David Hutchison MacGregor (1877 - 8 May 1953) was a Scottish economist and Drummond Professor of Political Economy at the University of Oxford and Fellow of All Souls, Oxford, from 1921 to 1945.

==Early life==
He was born in Monifieth in Angus, the third child of the Rev Robert MacGregor (1841-1915) minister of the Free Church of Scotland, and his wife, Lillias Hannah Hutchison (1842-1920).

MacGregor was educated at George Watson's College, Edinburgh and graduated with first class honours in philosophy from the University of Edinburgh in 1898. He then studied for a further degree in economics at Trinity College, Cambridge under Alfred Marshall; he gained a BA in 1901 and was elected President of the Cambridge Union the following year.
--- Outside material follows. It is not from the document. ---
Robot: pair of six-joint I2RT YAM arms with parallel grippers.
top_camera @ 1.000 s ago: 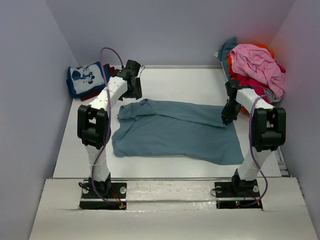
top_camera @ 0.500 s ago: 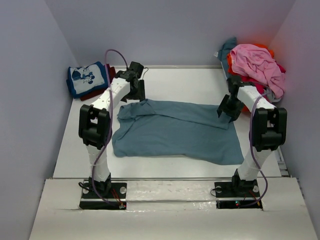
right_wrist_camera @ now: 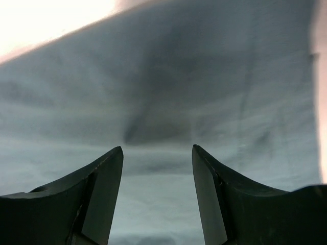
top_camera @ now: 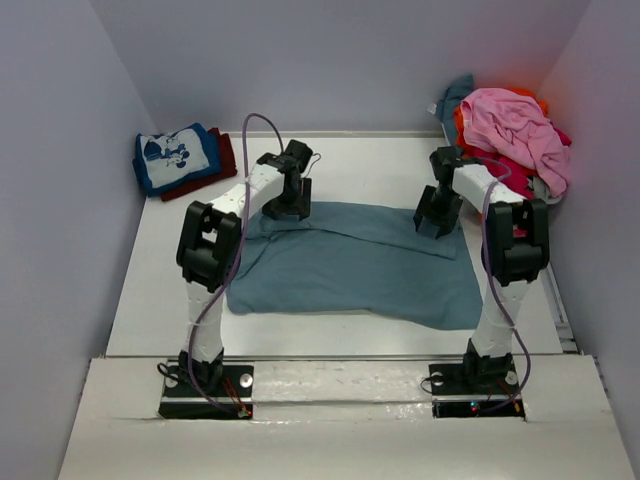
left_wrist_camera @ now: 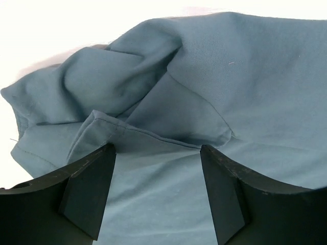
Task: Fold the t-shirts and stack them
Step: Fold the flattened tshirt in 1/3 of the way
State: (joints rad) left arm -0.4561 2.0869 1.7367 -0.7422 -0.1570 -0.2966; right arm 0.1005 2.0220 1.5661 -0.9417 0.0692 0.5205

In 1904 he was elected a Fellow of Trinity.

== Career ==
From 1908 to 1915, MacGregor was Professor of Economic and Political Science at the University of Leeds. In the First World War from 1915 to 1918, he served in the Royal Engineers in France and Italy, and was awarded the Military Cross for conspicuous gallantry.

In 1919, he became the Stanley Jevons Professor of Political Economy at Manchester, and from 1921 to 1945 was Drummond Professor of Political Economy at Oxford.

== Death ==
He was killed after being hit by a vehicle in Oxford on 8 May 1953.

==Works==

- Industrial Combinations (1906).
- The Evolution of Industry (1911).
- Enterprise Purpose and Profit: Essays on Industry (1934).
- Public Aspects of Finance (1939).
- Economic Thought and Policy (1949).